10 comments for “The Path Forward: From Big Unstructured Data to Contextualized Information

  1. Fred
    30 March, 2012 at 06:59

    Hi Marina, I like computational linguistic and have been working on it for several years. I find your theory on “genre, sublanguage and domain” interesting, I believe additional proof, like case study would make it more convincing. I’d be very glad if you could talk more about it. Thank you!

    • 30 March, 2012 at 18:15

      Hi Fred,

      I am working on case studies. Do you have anything you can suggest from your own experience?

      Cheers, Marina

  2. 30 March, 2012 at 13:41

    Very good text! 🙂

  3. 28 May, 2012 at 18:01

    Hi Marina

    I’m a Biologist and my interest is in the importance of context in AI.
    My company MyEdo(NI) has recently applied for a patent for a device that extracts info and adds context to unstructured data. It is a tool that has big importance for search and big data organization on every level.
    Contextualizing unstructured data opens up a lot of doors for cutting edge analytics and for integrating the data into human systems.
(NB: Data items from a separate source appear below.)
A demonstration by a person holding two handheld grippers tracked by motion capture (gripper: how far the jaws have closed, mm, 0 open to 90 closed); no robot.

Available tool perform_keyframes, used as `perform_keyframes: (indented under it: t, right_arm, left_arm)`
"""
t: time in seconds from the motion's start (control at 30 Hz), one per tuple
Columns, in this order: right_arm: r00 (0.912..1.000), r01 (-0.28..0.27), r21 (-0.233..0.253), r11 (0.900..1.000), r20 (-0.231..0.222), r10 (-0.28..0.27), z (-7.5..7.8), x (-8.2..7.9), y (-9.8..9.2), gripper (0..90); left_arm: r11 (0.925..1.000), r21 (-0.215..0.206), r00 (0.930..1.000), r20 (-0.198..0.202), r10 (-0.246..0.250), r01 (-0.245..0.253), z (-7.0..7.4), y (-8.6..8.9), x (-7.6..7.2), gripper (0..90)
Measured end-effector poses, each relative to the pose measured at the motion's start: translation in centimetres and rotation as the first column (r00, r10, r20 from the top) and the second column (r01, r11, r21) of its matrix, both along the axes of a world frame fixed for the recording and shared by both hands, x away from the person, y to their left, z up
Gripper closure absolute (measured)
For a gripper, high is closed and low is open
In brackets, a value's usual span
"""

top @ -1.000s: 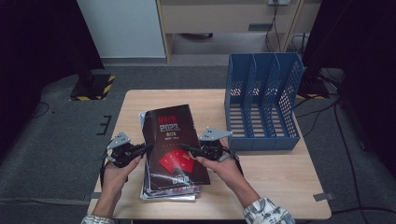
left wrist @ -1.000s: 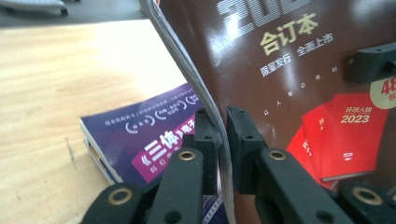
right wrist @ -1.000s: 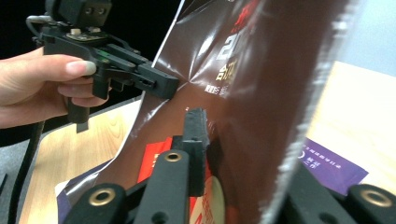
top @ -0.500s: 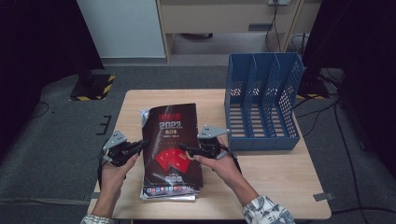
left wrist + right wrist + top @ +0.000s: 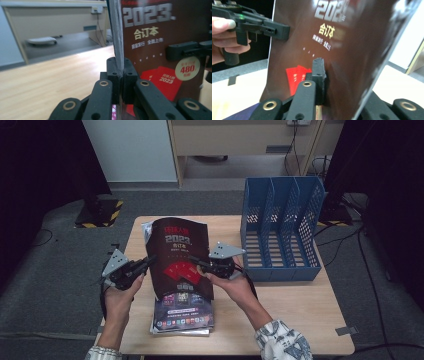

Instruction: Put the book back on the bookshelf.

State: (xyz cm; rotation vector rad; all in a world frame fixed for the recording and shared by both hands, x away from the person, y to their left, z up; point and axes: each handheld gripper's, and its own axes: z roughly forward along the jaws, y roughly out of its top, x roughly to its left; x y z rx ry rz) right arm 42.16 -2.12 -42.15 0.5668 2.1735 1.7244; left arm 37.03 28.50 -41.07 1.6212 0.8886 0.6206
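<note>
A dark red magazine (image 5: 179,255) with "2023" on its cover is held tilted up off the table by both grippers. My left gripper (image 5: 149,262) is shut on its left edge; in the left gripper view the jaws clamp the page edges of the magazine (image 5: 119,42). My right gripper (image 5: 196,264) is shut on its right edge; the right gripper view has the magazine's cover (image 5: 332,42) pinched between the jaws, with the left gripper (image 5: 280,29) farther off. Below lies a stack of magazines (image 5: 182,317) flat on the wooden table (image 5: 295,315).
A blue perforated file rack (image 5: 280,227) with three slots stands at the table's back right. A cabinet (image 5: 240,140) and a white panel (image 5: 127,147) are beyond the table. Cables run across the grey floor.
Both grippers have lifted the magazine and tipped it more upright, its top edge rising toward the far side. The stack beneath has become exposed.
</note>
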Motion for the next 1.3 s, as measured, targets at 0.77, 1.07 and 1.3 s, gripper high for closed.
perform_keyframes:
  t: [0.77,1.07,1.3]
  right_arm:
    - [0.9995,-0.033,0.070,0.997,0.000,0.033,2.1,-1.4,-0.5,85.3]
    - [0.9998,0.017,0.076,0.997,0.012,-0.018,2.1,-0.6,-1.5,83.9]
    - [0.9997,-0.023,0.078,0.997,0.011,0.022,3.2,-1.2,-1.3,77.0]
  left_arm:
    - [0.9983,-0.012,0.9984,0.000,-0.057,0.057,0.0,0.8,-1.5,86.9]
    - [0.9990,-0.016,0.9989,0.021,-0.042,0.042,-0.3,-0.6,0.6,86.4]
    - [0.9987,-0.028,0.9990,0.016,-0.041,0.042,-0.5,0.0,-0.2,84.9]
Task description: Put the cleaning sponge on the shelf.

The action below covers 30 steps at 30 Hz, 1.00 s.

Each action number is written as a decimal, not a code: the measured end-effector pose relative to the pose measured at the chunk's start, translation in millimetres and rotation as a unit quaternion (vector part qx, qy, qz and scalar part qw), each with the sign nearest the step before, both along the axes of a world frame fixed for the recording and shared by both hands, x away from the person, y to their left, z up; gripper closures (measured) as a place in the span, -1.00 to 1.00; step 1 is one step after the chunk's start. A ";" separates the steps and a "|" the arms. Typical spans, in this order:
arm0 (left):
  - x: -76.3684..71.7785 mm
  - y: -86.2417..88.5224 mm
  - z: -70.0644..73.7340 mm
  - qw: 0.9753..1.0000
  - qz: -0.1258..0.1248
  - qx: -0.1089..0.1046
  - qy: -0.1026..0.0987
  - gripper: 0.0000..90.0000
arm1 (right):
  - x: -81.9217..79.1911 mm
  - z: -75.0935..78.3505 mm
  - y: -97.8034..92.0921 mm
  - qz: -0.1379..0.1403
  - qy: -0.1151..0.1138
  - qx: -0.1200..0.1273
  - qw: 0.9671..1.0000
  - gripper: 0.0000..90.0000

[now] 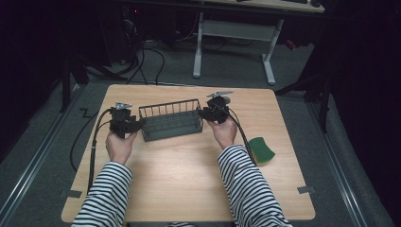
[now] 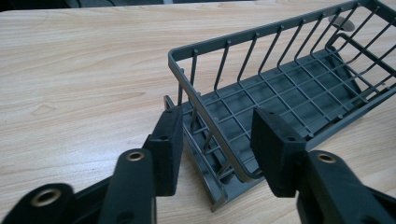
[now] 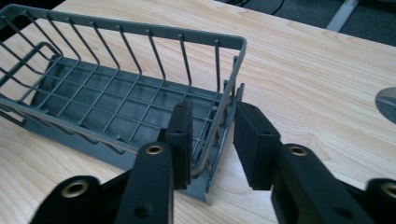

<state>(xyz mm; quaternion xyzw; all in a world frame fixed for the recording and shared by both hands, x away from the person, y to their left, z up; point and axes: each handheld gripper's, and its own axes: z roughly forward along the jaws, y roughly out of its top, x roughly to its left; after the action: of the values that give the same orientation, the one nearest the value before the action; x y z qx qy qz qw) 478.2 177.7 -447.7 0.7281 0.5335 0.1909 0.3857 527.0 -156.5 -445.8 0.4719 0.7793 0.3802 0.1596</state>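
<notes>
A grey wire rack (image 1: 171,124) on a matching tray stands lengthwise across the far middle of the wooden table (image 1: 189,170). My left gripper (image 1: 135,124) is at its left end. In the left gripper view this gripper (image 2: 218,119) is open and straddles the rack (image 2: 299,88) at the end rim, one pad outside by the tray edge, one inside. My right gripper (image 1: 204,113) is at the right end. In the right gripper view it (image 3: 215,112) is open around the rack (image 3: 116,107) end wall, its inner pad close against the wires.
A green curved object (image 1: 261,149) lies near the table's right edge, beside the right sleeve. A small grey disc (image 3: 387,103) sits on the table just beyond the right gripper. Behind the table stands another desk's white frame (image 1: 234,42), with cables on the floor.
</notes>
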 end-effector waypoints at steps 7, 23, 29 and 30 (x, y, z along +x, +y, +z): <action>-1.4 -2.0 -0.1 1.000 -0.012 0.002 0.001 0.47 | 0.1 -0.1 0.6 0.012 0.008 -0.005 1.000 0.67; -16.1 -9.2 1.1 0.999 -0.047 0.012 -0.001 0.54 | -10.9 0.7 -11.9 0.021 0.015 -0.001 1.000 0.69; -22.6 -13.6 2.8 0.998 -0.057 0.019 -0.003 0.55 | -17.1 0.6 -18.4 0.023 0.017 0.003 1.000 0.69; -24.0 -14.1 3.1 0.998 -0.060 0.019 -0.002 0.56 | -18.7 0.9 -19.4 0.022 0.020 0.004 1.000 0.69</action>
<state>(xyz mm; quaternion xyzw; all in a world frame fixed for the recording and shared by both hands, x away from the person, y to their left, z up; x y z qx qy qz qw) 454.2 163.7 -444.7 0.7658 0.4841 0.1795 0.3834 508.2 -175.8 -445.0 0.4626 0.7913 0.3768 0.1337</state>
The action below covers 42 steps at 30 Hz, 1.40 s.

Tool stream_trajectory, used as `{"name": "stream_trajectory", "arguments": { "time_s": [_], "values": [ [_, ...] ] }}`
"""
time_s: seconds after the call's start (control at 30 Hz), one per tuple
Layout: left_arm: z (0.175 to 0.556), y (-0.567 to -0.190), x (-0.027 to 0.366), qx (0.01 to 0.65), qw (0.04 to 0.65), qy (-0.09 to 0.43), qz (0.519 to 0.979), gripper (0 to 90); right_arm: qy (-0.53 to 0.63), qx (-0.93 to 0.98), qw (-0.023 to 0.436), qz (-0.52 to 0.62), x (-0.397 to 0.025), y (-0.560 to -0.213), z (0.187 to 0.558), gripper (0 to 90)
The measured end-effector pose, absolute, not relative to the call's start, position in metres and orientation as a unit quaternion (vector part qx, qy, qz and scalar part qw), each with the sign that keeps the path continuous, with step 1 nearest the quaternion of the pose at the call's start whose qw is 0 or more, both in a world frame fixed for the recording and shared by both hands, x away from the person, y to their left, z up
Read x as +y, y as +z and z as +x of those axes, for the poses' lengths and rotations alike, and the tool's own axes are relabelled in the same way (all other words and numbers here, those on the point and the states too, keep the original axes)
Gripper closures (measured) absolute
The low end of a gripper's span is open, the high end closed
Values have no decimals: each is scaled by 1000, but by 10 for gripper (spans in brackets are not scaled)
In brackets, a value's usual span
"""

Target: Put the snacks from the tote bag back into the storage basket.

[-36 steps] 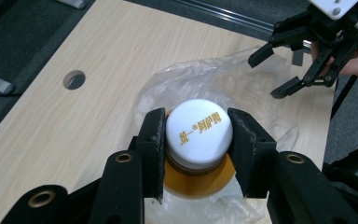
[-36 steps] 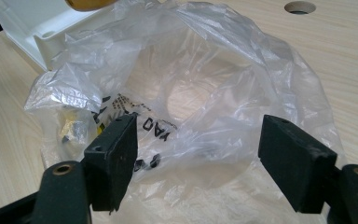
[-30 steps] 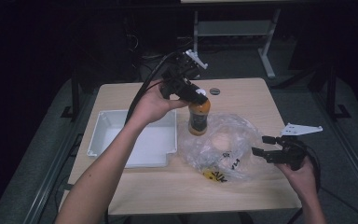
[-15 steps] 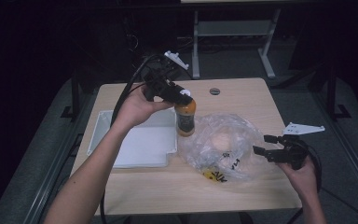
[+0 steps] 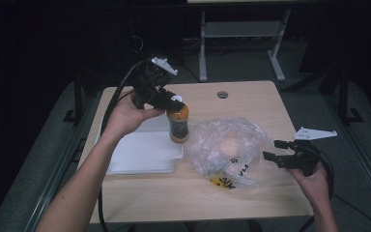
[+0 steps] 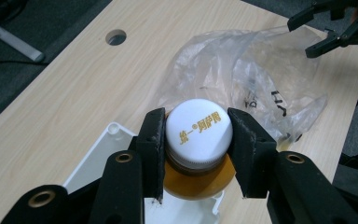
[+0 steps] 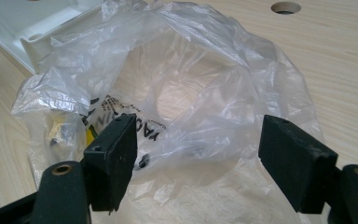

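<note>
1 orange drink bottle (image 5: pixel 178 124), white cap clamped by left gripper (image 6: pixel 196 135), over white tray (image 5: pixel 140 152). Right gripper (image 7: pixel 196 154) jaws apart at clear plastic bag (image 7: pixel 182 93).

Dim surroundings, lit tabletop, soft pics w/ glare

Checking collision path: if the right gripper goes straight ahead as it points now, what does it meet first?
Most likely the crumpled clear plastic bag: the open right gripper points straight at it, film lying between the jaws. Whether it already touches is unclear.

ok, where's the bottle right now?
High view: the bottle hangs left of centre, its white cap clamped in the left gripper, at the white tray's right edge, beside the plastic bag.
</note>
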<state>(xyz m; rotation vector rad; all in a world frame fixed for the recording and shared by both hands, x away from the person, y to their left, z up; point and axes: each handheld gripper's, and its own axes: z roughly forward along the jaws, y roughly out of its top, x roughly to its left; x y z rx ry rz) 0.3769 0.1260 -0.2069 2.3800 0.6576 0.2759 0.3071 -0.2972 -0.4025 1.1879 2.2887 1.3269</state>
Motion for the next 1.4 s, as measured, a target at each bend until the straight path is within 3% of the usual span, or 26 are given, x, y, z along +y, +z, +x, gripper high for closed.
{"name": "stream_trajectory", "arguments": {
  "time_s": [1.4],
  "values": [
    [371, -251, 156, 284, 300, 102, 905, 594, 458, 779, 129, 409, -299, -400, 306, 283]
  ]
}}
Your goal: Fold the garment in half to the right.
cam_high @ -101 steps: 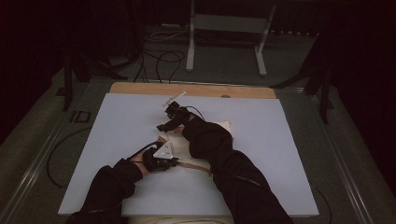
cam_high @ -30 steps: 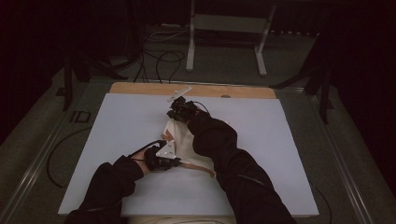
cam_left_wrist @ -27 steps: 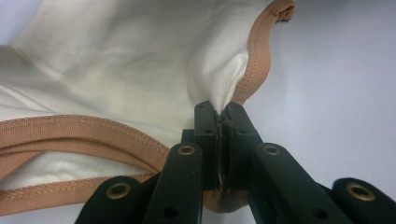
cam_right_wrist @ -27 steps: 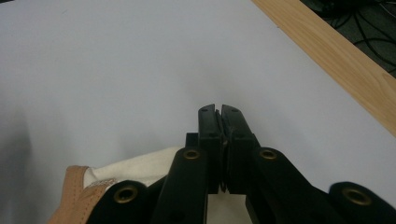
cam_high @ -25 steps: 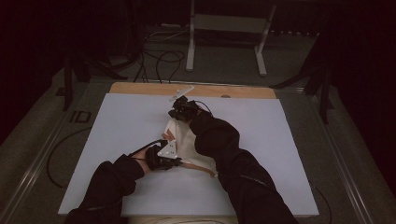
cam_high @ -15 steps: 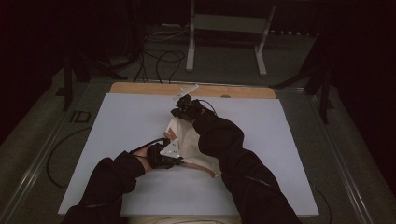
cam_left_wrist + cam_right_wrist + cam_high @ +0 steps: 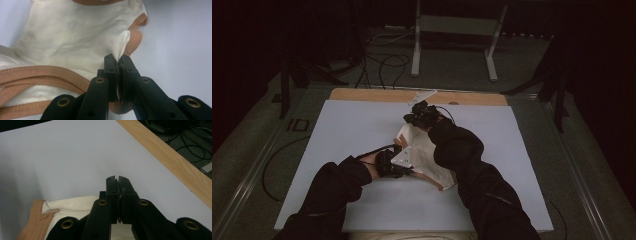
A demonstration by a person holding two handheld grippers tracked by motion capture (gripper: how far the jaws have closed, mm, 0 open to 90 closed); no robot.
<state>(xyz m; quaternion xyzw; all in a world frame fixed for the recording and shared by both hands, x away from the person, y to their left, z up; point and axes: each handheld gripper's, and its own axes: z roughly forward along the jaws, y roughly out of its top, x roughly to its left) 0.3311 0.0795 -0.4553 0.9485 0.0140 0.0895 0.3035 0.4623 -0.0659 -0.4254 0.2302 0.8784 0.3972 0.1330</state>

  4. 29 May, 2012 at 09:16

    Hi Robert,

    I am very glad that you agree on the practical importance of framing unstructured data with a context. If you have any public documentation you can share, I will very happy to read it.

    Best wishes,


    • 31 May, 2012 at 00:13

      Hi Marina

      A very interesting publication is the recent white paper by Fujitsu titled

      ‘Linked Data – connecting and exploiting big data’

      it is very insightful regarding the importance of context in data and considers the importance of linked data in achieving the contextualization of unstructured data.
      Personally, for quite some time I have been of the opinion that linked data is key regarding contextualization. I tend to think of data organization in terms of biological analogies but me know your thoughts anyway, if you get a chance to read it.



  5. 31 May, 2012 at 06:04

    Hi Robert,

    thanks for the reading suggestion. I will read it with pleasure.

    The linking idea is also developed by Lennart Björneborn in this chapter for a web environment:

    Thanks again

  6. 24 November, 2012 at 01:59

    I absolutely agree on Robert’s idea. Linked Data eventually identifies, collocates and furthers gives interoperability among huge big data. In other words, tries to being order out of choas. Remember this method bring “meaning” through identifying and collocating. This method uses “actionable” metadata rather than flat metadata. Web is getting smarter. ^^

  7. Robert Craig
    2 January, 2013 at 03:57

    Hello Dr Cho

    The Web indeed is getting smarter!
    I think the way forward with ‘unstructured data’ lies not only in linked data but a strong consideration of how that linking is achieved/controlled on a large scale. I’m from Belfast and over the next few weeks will be forging links with the guys at DERI Galway some of whom I’m sure you are familiar with. It would be nice to speak again sometime in the future.